Surat 1 & 2 Korintus

Banyak orang Kristen membayangkan bahwa kehidupan Kristen akan jauh lebih mulus jika kita mengalami kembali kondisi era sebelumnya. Sebagian orang merindukan masa kebangunan yang pernah terjadi, seperti di Welsh tahun; atau kebangunan Metodisme dari abad delapan belas; dan bahkan era Puritan akhir-akhir ini banyak disukai orang. Banyak orang yang menganggap ketika kembalu kemasa itu segalanya akan menjadi baik. Tetapi mereka juga lupa bahwa gereja dalam Perjanjian Baru juga memiliki masalah.  Ada berbagai tekanan luar dari orang Yahudi dan bukan Yahudi yang bereaksi dengan sikap bermusuhan kepada pesan injil, dan juga terjadi keributan dalam gereja.

Jika kita melihat surat-surat Paulus kepada jemaat Korintus, kita temukan sebuah gereja dengan berbagai masalah yang mengancam menghancurkan kehidupan pelayanannya.
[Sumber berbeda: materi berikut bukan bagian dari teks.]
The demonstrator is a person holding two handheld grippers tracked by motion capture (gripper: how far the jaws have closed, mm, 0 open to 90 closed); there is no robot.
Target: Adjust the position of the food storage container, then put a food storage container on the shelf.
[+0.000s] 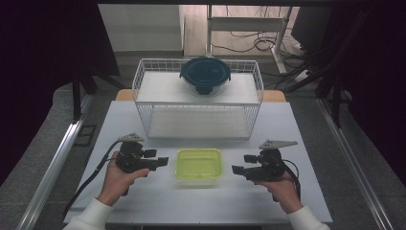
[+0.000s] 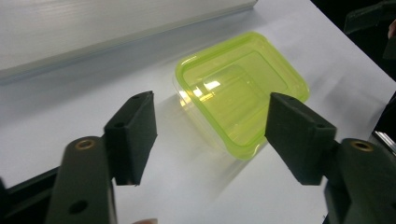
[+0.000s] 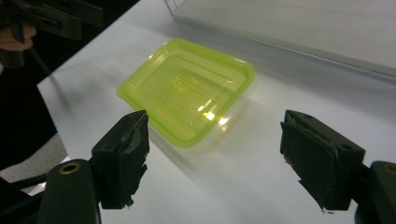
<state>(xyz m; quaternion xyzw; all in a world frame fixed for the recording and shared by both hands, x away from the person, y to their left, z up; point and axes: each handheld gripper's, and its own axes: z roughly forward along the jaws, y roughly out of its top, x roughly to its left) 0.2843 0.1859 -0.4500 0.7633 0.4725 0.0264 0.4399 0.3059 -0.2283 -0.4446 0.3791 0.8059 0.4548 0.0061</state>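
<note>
The left gripper (image 1: 163, 161) sat on the left with its jaws wide apart and nothing between them. In the middle, the yellow-green box (image 1: 199, 164) lay on the white table (image 1: 306, 143), near the front of the wire rack (image 1: 143, 103). The right gripper (image 1: 236, 169) was just as wide and empty. It looked like both were about to reach for the box. Next, each would need to move in toward a side. No words could be read anywhere.

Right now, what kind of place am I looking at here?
Probably a lab or recording setup, not a kitchen: a white table framed by metal rails and dark curtains, loose cables on the floor behind, and a person holding handheld grippers beside a green container.
</note>
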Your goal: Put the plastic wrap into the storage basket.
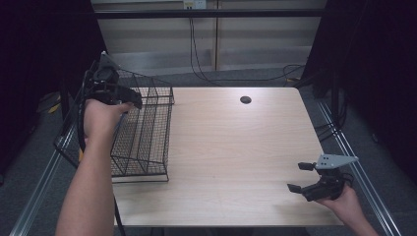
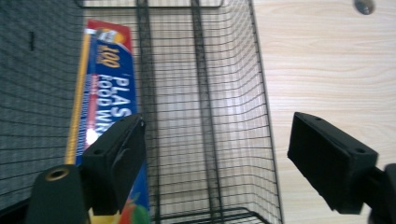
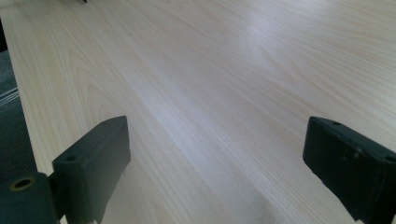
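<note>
Left claw wide, above wrap box

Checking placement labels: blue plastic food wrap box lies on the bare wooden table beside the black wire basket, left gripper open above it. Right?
Not quite. The blue plastic food wrap box lies inside the black wire basket, not on the wooden table. The left gripper view shows it; the left gripper is open above, as said.

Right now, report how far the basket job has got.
Done: the wrap box lies in the wire basket along one side. In hand: nothing; the left gripper is open above the basket, the right gripper open over the table. Left: apparently only pulling the left gripper away.
</note>
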`<move>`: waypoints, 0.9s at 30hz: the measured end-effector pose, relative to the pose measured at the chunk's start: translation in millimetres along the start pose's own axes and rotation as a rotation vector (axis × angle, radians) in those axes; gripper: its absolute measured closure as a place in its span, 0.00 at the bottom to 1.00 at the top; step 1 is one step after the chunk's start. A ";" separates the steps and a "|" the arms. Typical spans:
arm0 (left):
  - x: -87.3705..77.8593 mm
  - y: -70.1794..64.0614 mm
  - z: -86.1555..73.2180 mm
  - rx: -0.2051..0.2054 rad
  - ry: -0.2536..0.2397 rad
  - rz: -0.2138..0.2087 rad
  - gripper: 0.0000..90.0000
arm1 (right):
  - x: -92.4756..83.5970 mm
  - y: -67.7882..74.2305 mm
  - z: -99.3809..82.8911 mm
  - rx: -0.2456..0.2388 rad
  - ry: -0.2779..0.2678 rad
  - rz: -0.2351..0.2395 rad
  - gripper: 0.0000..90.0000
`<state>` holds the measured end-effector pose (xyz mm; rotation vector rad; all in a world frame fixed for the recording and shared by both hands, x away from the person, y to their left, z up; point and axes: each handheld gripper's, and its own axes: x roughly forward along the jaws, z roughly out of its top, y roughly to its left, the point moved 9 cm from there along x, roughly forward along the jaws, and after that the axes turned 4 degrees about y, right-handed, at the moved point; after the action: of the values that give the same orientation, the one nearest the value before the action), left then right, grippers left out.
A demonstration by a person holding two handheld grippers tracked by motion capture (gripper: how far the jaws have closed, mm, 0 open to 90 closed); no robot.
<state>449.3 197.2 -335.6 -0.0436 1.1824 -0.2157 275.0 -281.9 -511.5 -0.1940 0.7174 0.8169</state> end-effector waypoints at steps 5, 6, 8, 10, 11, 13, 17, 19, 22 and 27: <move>2.4 -14.8 0.7 0.048 -0.008 -0.019 0.19 | 0.2 0.3 0.5 0.001 0.001 0.000 0.08; 3.3 -18.1 0.6 0.057 -0.008 -0.024 0.19 | 0.4 0.5 0.5 -0.001 0.001 0.001 0.08; 5.0 -24.7 1.0 0.074 -0.014 -0.036 0.17 | 0.4 0.7 0.7 -0.003 0.001 0.001 0.08; 6.7 -30.6 0.8 0.095 -0.018 -0.041 0.16 | 0.2 0.6 0.6 -0.002 0.000 0.000 0.08; 7.8 -33.3 0.8 0.103 -0.021 -0.043 0.15 | 0.0 0.6 0.7 0.000 0.000 0.001 0.08; 10.4 -38.8 0.1 0.116 -0.025 -0.050 0.14 | -0.4 0.4 0.8 -0.002 -0.003 0.000 0.08; 15.4 -50.8 -2.2 0.145 -0.026 -0.072 0.13 | -0.6 0.6 0.7 -0.004 -0.003 0.000 0.08; 19.6 -57.4 -4.8 0.165 -0.027 -0.086 0.13 | -0.5 1.0 0.7 -0.004 0.000 0.003 0.08; 27.4 -66.1 -10.0 0.190 -0.015 -0.106 0.13 | -0.6 0.9 1.4 -0.005 -0.005 0.001 0.08; 35.3 -75.1 -15.0 0.240 -0.003 -0.122 0.12 | -0.6 1.6 0.8 -0.006 0.000 0.007 0.08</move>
<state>437.4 118.1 -362.5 0.0942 1.1449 -0.4637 273.9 -280.8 -510.3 -0.1965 0.7157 0.8262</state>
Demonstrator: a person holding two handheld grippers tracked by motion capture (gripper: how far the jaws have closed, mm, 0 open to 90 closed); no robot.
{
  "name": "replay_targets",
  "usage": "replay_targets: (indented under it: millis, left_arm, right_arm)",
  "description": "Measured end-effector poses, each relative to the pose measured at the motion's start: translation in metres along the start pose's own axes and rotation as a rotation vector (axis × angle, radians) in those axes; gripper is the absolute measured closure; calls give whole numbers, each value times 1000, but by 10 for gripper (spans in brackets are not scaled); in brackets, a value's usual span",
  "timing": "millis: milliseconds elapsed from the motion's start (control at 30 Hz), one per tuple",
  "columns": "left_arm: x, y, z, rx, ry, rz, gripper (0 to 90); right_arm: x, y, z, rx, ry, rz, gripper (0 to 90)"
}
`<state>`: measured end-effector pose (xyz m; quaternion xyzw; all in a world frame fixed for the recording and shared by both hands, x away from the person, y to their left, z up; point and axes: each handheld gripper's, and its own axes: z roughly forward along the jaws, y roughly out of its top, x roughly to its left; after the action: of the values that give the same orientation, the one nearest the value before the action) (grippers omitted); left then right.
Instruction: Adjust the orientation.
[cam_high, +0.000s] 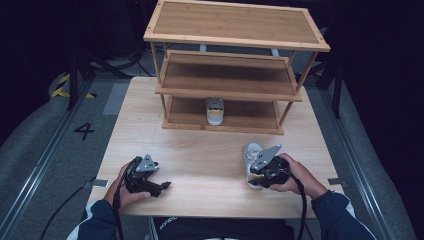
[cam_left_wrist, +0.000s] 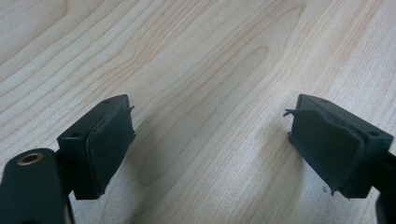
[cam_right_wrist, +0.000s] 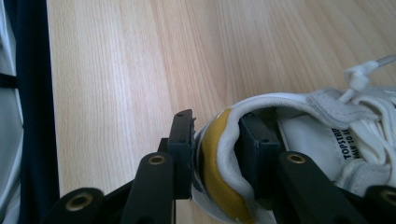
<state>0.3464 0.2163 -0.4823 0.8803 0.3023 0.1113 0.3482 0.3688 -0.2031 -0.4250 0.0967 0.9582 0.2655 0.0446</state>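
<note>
In the high view, nearest the camera, two sleeved forearms come in over the near edge of the surface (cam_high: 150, 100). The left tool (cam_high: 162, 186) rests near the near-left corner, holding nothing. The right tool (cam_high: 251, 172) sits toward the near-right corner, over a white shoe (cam_high: 251, 150) that lies on the surface. Beyond, at the far edge, stands a wooden rack (cam_high: 235, 25) of three shelves; a second shoe (cam_high: 215, 111) sits on its lowest shelf, heel toward the camera. That makes two shoes, two tools, one rack.

In the left gripper view, the left tool's (cam_left_wrist: 210, 135) jaws stand wide apart over bare wood, with nothing between them.

In the right gripper view, the right tool (cam_right_wrist: 215, 140) is clamped on the shoe's (cam_right_wrist: 327, 126) heel collar: one jaw outside the yellow heel tab, the other inside the opening.

The step in hand looks like the pick-up of the remaining shoe, grip already made. The next move probably calls for lifting it clear of the surface and carrying it to the far edge, keeping it level enough to slide under the middle shelf beside its mate.
</note>
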Motion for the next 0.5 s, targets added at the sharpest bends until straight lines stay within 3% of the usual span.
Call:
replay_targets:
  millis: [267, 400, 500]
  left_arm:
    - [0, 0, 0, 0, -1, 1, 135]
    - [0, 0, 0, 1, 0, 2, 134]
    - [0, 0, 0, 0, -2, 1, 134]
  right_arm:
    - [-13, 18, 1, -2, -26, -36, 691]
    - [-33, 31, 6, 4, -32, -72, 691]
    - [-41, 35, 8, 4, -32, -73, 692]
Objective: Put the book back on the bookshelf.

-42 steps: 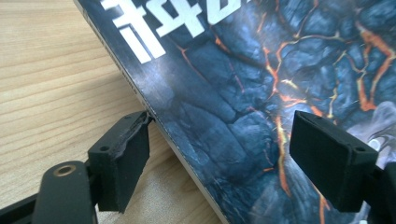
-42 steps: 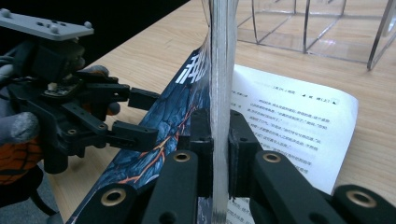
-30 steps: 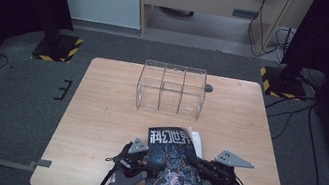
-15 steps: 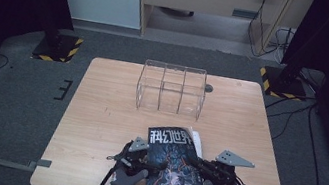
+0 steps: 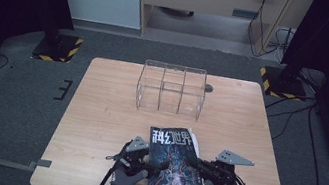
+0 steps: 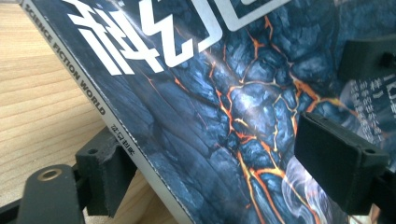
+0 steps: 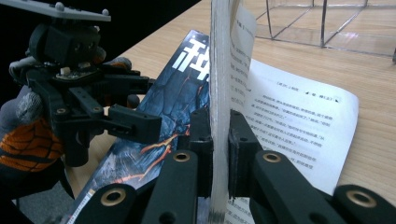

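Note:
A science-fiction magazine (image 5: 175, 170) with a dark blue, lava-cracked cover lies at the table's near edge, held between both grippers. My left gripper (image 5: 156, 164) stands open around its spine side: one jaw sits under the spine, and the other pad (image 6: 336, 163) rests over the cover (image 6: 224, 93). My right gripper (image 7: 219, 140) is shut on a thick bundle of pages (image 7: 219, 70) and holds them upright on edge. A printed page (image 7: 299, 116) lies flat on the wood to its right. The left gripper (image 7: 140, 107) and a gloved hand appear beyond the cover in the right gripper view.
A clear, wire-edged rack (image 5: 171, 88) with three compartments stands at the middle back of the wooden table (image 5: 98, 112), also seen as the clear rack (image 7: 322, 23) past the pages. Cables trail on the dark floor to the right.

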Action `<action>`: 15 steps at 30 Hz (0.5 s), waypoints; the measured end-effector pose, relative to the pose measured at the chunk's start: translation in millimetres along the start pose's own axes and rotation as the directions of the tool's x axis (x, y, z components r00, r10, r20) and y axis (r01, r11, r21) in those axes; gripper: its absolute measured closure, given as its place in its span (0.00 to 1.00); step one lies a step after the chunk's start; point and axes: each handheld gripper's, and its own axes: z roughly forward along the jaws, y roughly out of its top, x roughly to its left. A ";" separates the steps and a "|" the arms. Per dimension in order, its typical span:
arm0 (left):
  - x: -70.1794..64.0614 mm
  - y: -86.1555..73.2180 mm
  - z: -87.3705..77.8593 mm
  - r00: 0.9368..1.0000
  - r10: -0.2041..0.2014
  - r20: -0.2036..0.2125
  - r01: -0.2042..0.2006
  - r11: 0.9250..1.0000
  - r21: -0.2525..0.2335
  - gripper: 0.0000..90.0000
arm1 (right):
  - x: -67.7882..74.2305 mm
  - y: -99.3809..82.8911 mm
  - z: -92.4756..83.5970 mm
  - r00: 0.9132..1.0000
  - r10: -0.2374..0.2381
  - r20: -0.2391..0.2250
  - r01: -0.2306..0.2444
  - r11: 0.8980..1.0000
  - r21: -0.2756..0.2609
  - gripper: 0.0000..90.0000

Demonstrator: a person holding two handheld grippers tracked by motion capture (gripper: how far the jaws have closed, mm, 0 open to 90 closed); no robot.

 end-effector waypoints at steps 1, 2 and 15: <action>0.3 0.0 0.0 1.000 -0.001 -0.006 0.001 1.000 0.001 0.17 | 0.4 -0.3 0.5 1.000 -0.006 0.002 0.006 1.000 0.005 0.93; 0.7 0.1 0.0 1.000 -0.002 -0.006 0.002 1.000 0.005 0.19 | 0.6 -0.6 1.1 1.000 -0.001 0.004 0.001 1.000 0.008 0.93; -2.3 1.1 -0.6 0.999 0.008 -0.035 -0.008 1.000 0.015 0.40 | 1.0 -2.4 4.5 1.000 0.002 0.006 -0.002 1.000 0.012 0.93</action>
Tidak ada gereja yang Paulus dirikan yang punya lebih banyak masalah ketimbang gereja Korintus itu, tetapi kita patut bersyukur kepada Tuhan bahwa akibat dari kesukaran-kesukaran mereka, kita memiliki dua surat yang menakjubkan. Termasuk di dalamnya paparan tak tertandingi tentang kasih dalam 1 Korintus 1, dan dalam 1 Korintus 15 kita memiliki catatan terawal dalam Perjanjian Baru tentang penampakan kebangkitan Tuhan.

Masalah-masalah tersebut pastinya parah. Gereja terbagi secara mendalam, dengan klik-klik orang mengikuti pemimpin yang berbeda. Mereka memiliki immoralitas dari jenis paling buruk. Seorang laki-laki hidup dalam dosa dengan ibunya (kemungkinan adalah ibu tirinya), suatu praktik yang bahkan akan disalahkan oleh orang yang tidak kenal Tuhan. Sebagian dari mereka bermabuk-mabukan di meja perjamuan Tuhan. Yang lainnya memperaktikan bentuk feminism agresif. Lebih lanjut, mereka telah salah mengerti doktrin Kristen dasar. Orang bisa tergoda untuk membuang saja gereja semacam itu, tetapi Paulus tidak. Ia menulis kepada mereka dan mengunjungi mereka dalam harapan bahwa mereka akan menyadari kesalahan mereka dan kembali kepada cara hidup yang lebih baik.

Maka dapat disimpulkan bahwa jemaat Korintus adalah gereja yang paling menyulitkan Paulus, kedua surat ini kaya dalam ajaran untuk Gereja masa kini. Mereka memberi kita pengajaran praktis tentang bagaimana hidup dalam lingkungan yang bermusuhan dan bagaimana gereja harus mendisiplin anggotanya serta mengatur kegiatannya. Mereka juga memberi kita wawasan langka tentang bagaimana rasul Paulus mengatasi tentangan, dan karena mereka menyediakan suatu model istimewa untuk diikuti oleh para hamba Tuhan, dimana pun mereka melayani dan siapapun penentang mereka.